Olá, Samy. Gosto muito dos seus textos, especialmente porque você aborda – e nos mostra – a sociedade iraniana, tão diferente da nossa, de um modo que geralmente não é o que vemos em outros veículos da mídia. Parabéns pelo seu trabalho e obrigada por trazer essa perspectiva aos seus leitores.
Samy, que texto maravilhoso. Você descreveu exatamente o que senti nos meus quinze dias de viagem no Irã. Eu não conseguiria dizer melhor do grau de cordialidade do povo persa.

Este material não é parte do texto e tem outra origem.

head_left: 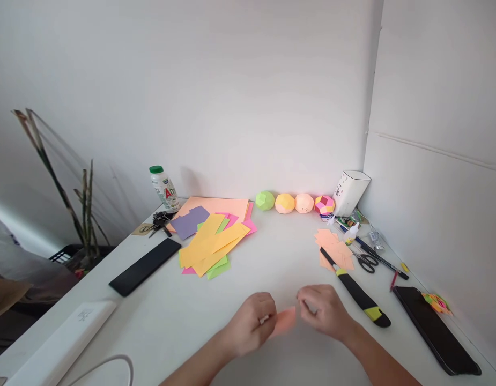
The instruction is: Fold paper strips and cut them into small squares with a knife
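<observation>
Left fingers [267, 307] gripping peach paper [286, 320], right fingers [308, 294] pinched together, capped bottle [164, 187], contents hidden

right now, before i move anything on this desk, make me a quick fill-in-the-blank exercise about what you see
1. The ____ hand holds the small peach paper.
2. Near the back wall, the faceted paper balls in a row number ____.
3. The leftmost ball in that row is coloured ____.
4. Just beyond the knife are the black handles of a pair of ____.

Missing words: left; four; green; scissors
</observation>
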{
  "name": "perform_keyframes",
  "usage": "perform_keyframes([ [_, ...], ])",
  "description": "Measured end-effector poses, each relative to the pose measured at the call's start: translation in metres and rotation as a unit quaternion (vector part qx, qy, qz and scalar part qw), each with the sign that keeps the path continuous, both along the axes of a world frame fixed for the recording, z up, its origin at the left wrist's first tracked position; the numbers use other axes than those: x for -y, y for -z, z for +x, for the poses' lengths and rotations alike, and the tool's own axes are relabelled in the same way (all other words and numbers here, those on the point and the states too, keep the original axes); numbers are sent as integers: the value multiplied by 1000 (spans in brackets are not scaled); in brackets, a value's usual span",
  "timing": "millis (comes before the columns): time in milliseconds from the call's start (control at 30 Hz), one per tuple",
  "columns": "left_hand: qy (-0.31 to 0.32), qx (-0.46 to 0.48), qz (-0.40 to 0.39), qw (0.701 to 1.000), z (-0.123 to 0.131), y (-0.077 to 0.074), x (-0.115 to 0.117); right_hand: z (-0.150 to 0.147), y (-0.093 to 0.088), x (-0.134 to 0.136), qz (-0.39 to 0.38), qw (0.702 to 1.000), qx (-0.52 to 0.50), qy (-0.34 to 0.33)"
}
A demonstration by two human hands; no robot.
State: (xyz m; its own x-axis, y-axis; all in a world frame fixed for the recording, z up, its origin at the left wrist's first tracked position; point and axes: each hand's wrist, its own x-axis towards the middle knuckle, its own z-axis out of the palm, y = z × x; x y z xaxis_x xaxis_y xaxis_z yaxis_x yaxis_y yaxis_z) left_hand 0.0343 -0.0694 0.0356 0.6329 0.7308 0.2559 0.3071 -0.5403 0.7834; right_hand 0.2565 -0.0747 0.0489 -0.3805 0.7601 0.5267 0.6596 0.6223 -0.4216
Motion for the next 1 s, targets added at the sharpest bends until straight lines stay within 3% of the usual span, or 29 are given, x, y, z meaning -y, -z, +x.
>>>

Prezado Sammy, parabéns pelo seus textos, me interesso muito por eles, gosto dos assuntos abordados.
Gostaria de saber se é verdade que o Irã terá uma internet somente utilizada por eles, além disso se o acesso ao provedores g-mail, yahoo e outros estão bloqueados.
Muito obrigada, e mais uma vez gosto muito do seu trabalho.
Obrigado, Letícia. Não é de hoje que as autoridades iranianas ameaçam sair da internet mundial e criar a própria rede interna, com conteúdo “lícito”. Mas um alto funcionário do governo já deixou claro que isso não vai acontecer. Tendo a achar que eles não vão mesmo fazer isso. Contas Gmail, Yahoo, Hotmail etc. funcionam normalmente.